Any advice or clue is appreciated, thank you!

Here is the source code I used for training.
https://github.com/p0p4k/vits2_pytorch

The memory usage doesn’t look stable as in the first screenshot you are already seeing a heavy imbalanced. E.g. could you explain why device 0 uses approx. 9GB of it’s memory while device 3 uses approx. 18GB? Is each device getting different input shapes, which could increase the memory usage?

Honestly, I have no idea, it’s my first time training with multi-gpu, the memory usage just keep changing
and each GPU got different memory usage when loading data, I thought it’s normal…
gp

The memory usage won’t decrease unless you are clearing the cache. So could you explain why you are calling into torch.cuda.empty_cache()?

Just for record, I’m not the author of that github repository, and I’m not very experienced with building model from scratch or the torch code.

Here is the main function

def main():
    """Assume Single Node Multi GPUs Training Only"""
    assert torch.cuda.is_available(), "CPU training is not allowed."

    n_gpus = torch.cuda.device_count()
    os.environ["MASTER_ADDR"] = "localhost"
    os.environ["MASTER_PORT"] = "6060"

    hps = utils.get_hparams()
    mp.spawn(
        run,
        nprocs=n_gpus,
        args=(
            n_gpus,
            hps,
        ),
    )

And part of the run function that initials data loader

def run(rank, n_gpus, hps):
    global global_step
    if rank == 0:
        logger = utils.get_logger(hps.model_dir)
        logger.info(hps)
        utils.check_git_hash(hps.model_dir)
        writer = SummaryWriter(log_dir=hps.model_dir)
        writer_eval = SummaryWriter(log_dir=os.path.join(hps.model_dir, "eval"))
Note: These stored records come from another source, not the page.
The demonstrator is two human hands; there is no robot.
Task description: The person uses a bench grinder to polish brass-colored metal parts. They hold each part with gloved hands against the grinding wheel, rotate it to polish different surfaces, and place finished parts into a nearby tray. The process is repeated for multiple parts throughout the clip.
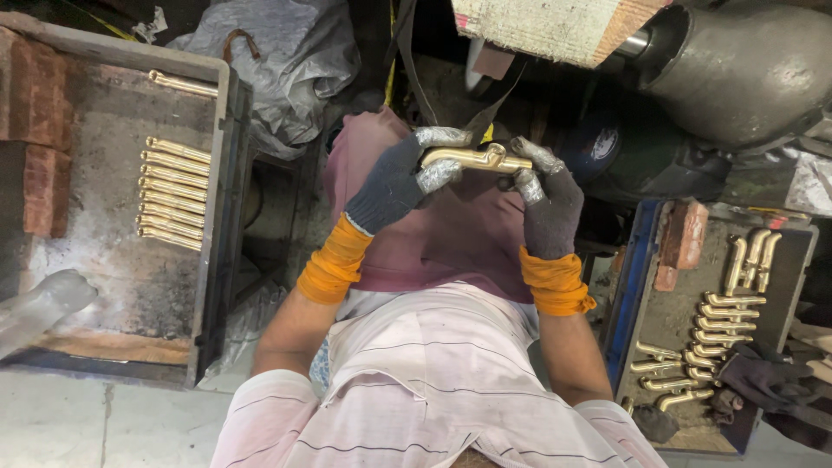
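Brass spout [475, 159], a curved golden casting, is held level between both gloved hands at about 12 o'clock of the view, above the lap covered by a pinkish cloth [451, 234]. The left hand [394, 184] has its grip pinched on the left end of the piece, with taped fingertips [438, 173] wrapped under and over it; the right hand [548, 204] closes its grip on the right end in the same way. To do this step well, I judge that both hands should keep a firm, even pinch near the two ends, so the middle of the piece stays free and does not turn; the wrists should stay low and close to the body, and the taped tips must stay between the metal and the skin. The grey machine housing [737, 69] at 1 o'clock is near, so loose cloth should be kept away from it. Now the count: one piece in the hands. In the left tray [221, 225], at 9 o'clock, about eight golden pieces [173, 192] lie in a neat row, and one more [182, 83] lies apart near the top edge. In the right tray [626, 295], at 4 o'clock, I count about thirteen pieces [715, 334], three standing near the top and the others stacked lower; some overlap, so this number is not sure. One spare dark glove [763, 373] lies on that tray. Two orange cuffs, two gloves worn.
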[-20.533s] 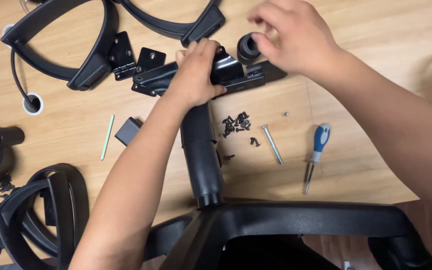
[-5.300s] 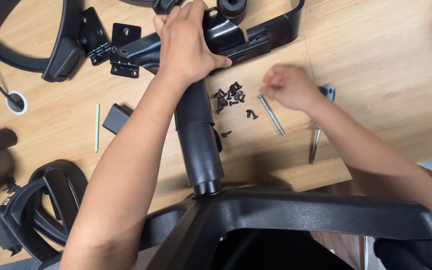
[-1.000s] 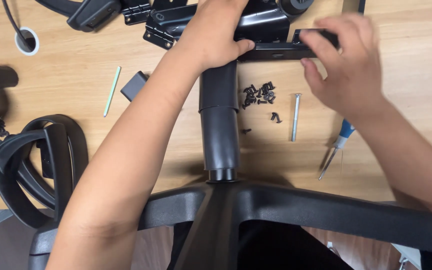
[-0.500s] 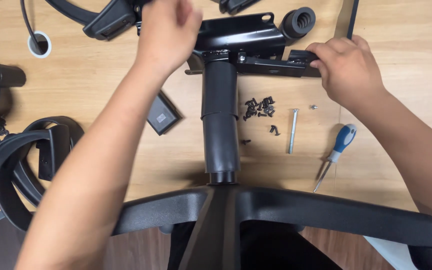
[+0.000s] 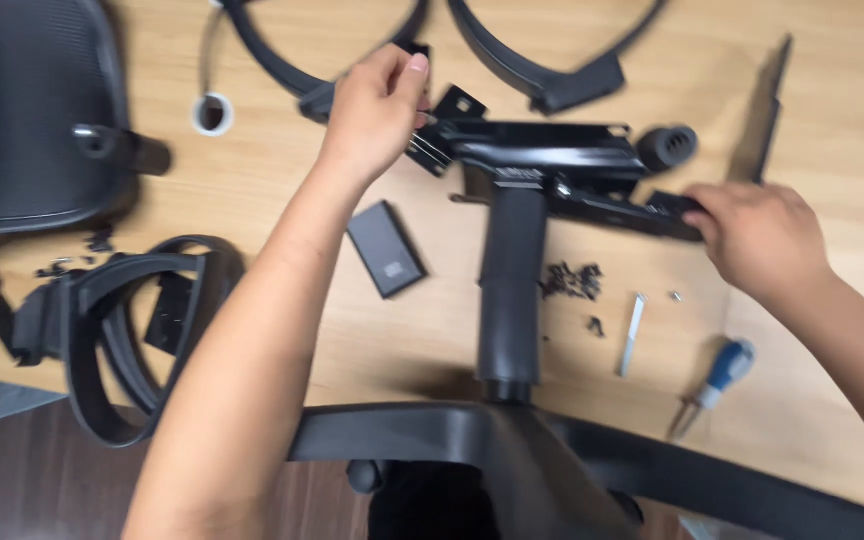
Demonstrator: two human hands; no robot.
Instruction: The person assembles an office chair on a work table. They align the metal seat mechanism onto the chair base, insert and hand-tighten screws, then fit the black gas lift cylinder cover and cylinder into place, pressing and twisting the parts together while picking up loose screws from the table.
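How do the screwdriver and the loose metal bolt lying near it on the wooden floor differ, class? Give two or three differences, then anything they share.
The screwdriver has a blue and white handle with a dark shaft; the metal bolt is plain silver throughout. The screwdriver looks longer and thicker at its handle; the bolt is slim and even. The screwdriver lies at a clear slant; the bolt lies nearly upright in the picture. Both rest untouched on the wooden floor, right of the black column.
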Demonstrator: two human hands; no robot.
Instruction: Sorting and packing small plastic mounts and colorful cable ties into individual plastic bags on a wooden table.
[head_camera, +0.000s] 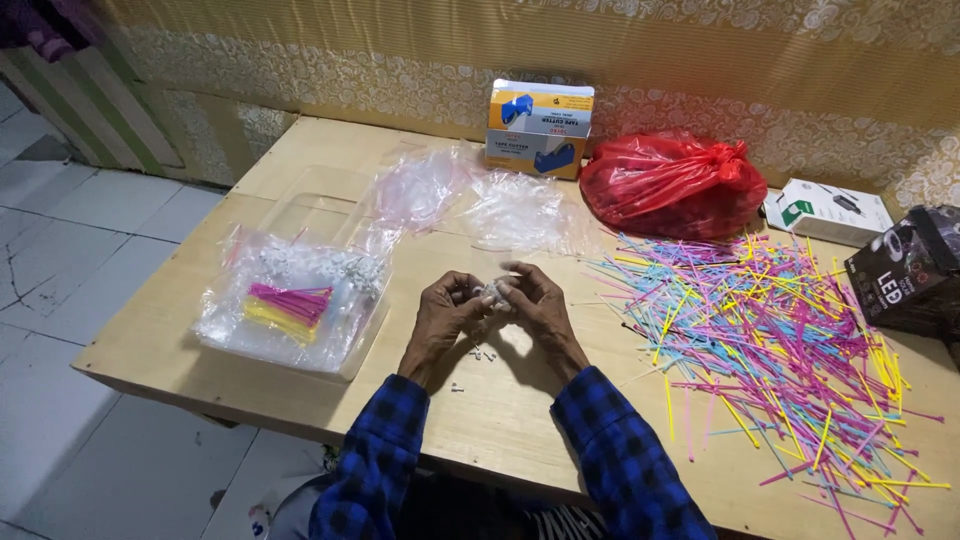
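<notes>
A person in blue checked sleeves is holding a small clear plastic bag (492, 292) between both hands over a wooden table (150, 350), the left hand (447, 308) and right hand (535, 303) both pinching it closed-fingered. A few tiny white pieces (481, 352) are lying just below (too small to identify). Colourful cable ties (780, 340) are spreading to the right; a clear tray (290, 310) is sitting on the left.
</notes>
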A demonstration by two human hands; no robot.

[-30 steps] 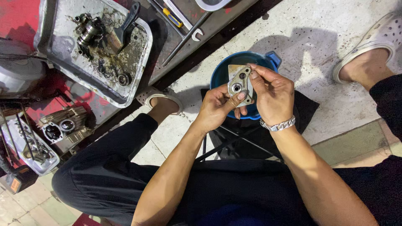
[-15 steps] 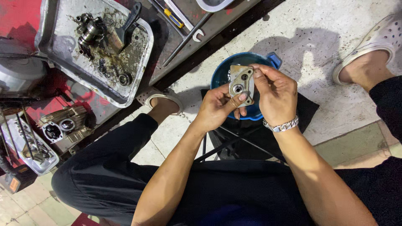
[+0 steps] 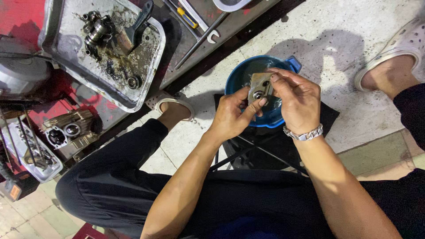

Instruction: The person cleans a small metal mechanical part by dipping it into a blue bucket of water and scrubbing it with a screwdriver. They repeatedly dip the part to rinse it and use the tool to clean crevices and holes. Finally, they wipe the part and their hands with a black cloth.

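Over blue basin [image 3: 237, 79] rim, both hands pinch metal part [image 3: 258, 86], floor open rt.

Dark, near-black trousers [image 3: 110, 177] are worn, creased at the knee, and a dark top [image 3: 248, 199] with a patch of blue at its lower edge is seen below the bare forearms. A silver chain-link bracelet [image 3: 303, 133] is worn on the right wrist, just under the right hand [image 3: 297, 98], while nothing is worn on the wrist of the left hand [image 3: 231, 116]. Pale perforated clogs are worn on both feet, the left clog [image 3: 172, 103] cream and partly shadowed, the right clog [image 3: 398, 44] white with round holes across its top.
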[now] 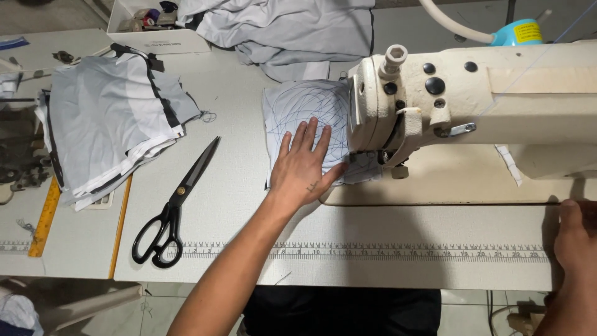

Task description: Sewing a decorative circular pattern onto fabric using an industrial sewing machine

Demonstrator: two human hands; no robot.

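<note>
My left hand [306,167] lies flat, fingers spread, on a white fabric piece covered in blue scribbled lines [305,109]. The piece sits on the table just left of the cream sewing machine [472,99], its right edge tucked under the machine head near the needle. My right hand [575,239] rests at the table's front right edge, fingers curled over the edge; only part of it shows and I cannot see anything in it.
Black scissors [174,205] lie left of my arm. A stack of grey and white fabric pieces [112,124] sits further left, with a yellow ruler [45,218] beside it. More grey cloth [298,31] is piled at the back. A printed ruler strip [373,252] runs along the table front.
</note>
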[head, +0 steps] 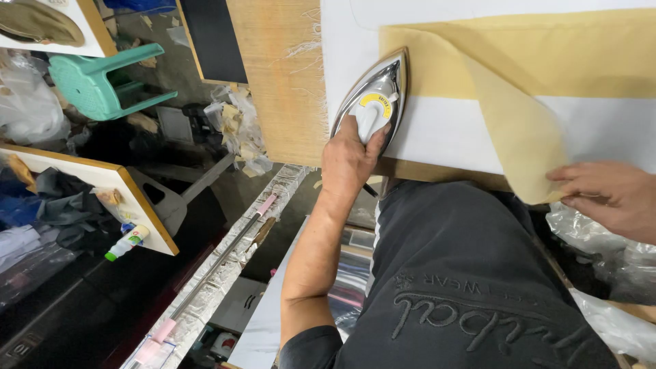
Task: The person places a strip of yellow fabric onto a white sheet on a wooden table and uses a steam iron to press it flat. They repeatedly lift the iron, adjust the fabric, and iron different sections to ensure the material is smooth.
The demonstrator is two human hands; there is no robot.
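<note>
- Here, your left hand (350, 158) is wrapped tight around the white handle of the electric iron (371, 102); the fingers curl under the grip and the back of the hand faces the camera.
- The iron's long axis runs from your wrist away toward the far side of the table, its pointed nose (403, 53) touching the left edge of the tan fabric piece (540, 61). The chrome body with its yellow dial lies straight ahead of your knuckles.
- Your right hand (608, 197) rests at the near right, fingers extended and close together, fingertips (557, 175) pressing the lower end of a folded-over flap of tan fabric (519, 137); whether the thumb pinches beneath cannot be told.
- The flap hangs diagonally from the main strip toward that right hand, well apart from the iron, so the left hand is the nearer to the iron and the right to the flap.
- Both lie on the white pressing surface (444, 133) over a wooden board (280, 75).
- Outward, a green plastic stool (102, 78) stands on the floor at far left.
</note>
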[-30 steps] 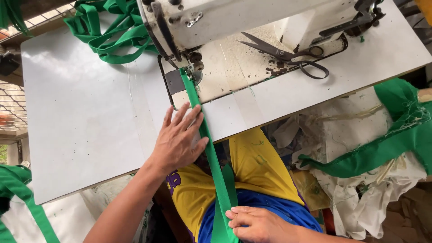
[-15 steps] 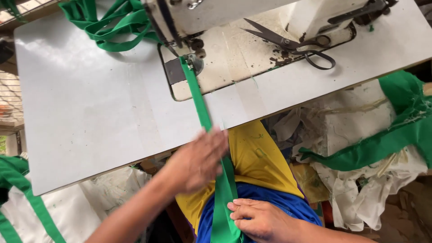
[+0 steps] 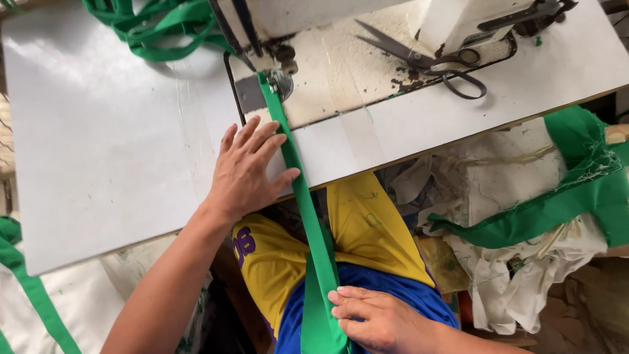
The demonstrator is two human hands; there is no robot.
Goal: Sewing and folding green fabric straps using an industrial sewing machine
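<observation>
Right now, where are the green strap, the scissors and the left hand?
green strap [image 3: 296,172], head view, on the flat stretch crossing the table edge.
scissors [image 3: 419,58], head view, near the pivot where the blades meet.
left hand [image 3: 246,172], head view, on the back of the hand.

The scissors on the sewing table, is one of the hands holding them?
No: the scissors lie alone by the sewing machine, while the left hand and right hand are on the green strap.

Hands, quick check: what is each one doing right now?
Left hand: open, flat on the white table, thumb against the green strap.
Right hand: fingers on the strap at the lap; grip cannot be told.
</observation>
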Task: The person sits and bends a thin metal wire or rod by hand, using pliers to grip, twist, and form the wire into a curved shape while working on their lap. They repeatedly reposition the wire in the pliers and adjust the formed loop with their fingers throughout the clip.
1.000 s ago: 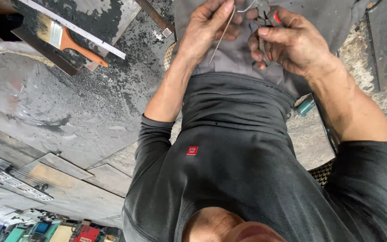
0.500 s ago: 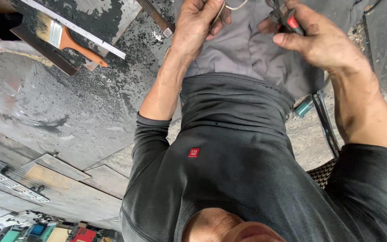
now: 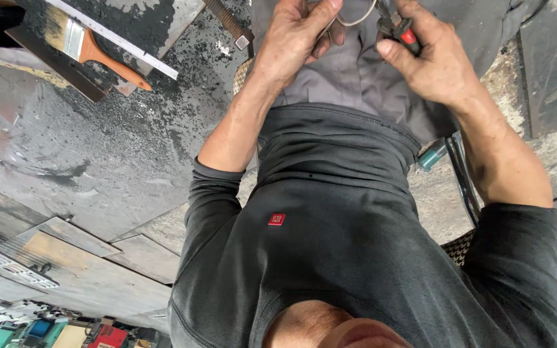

    dist.init_process_group(
        backend="nccl", init_method="env://", world_size=n_gpus, rank=rank
    )
    torch.manual_seed(hps.train.seed)
    torch.cuda.set_device(rank)

    train_dataset = TextAudioLoader(hps.data.training_files, hps.data)
    train_sampler = DistributedBucketSampler(
        train_dataset,
        hps.train.batch_size,
        [32, 300, 400, 500, 600, 700, 800, 900, 1000],
        num_replicas=n_gpus,
        rank=rank,
        shuffle=True,
    )

    collate_fn = TextAudioCollate()
    train_loader = DataLoader(
        train_dataset,
        num_workers=8,
        shuffle=False,
        pin_memory=True,
        collate_fn=collate_fn,
        batch_sampler=train_sampler,
    )
    if rank == 0:
        eval_dataset = TextAudioLoader(hps.data.validation_files, hps.data)
        eval_loader = DataLoader(
            eval_dataset,
            num_workers=8,
            shuffle=False,
            batch_size=1,
            pin_memory=True,
            drop_last=False,
            collate_fn=collate_fn,
        )

torch.cuda.empty_cache() is not called in the source code, if decreasing memory is not normal during training, what else could possibly cause it?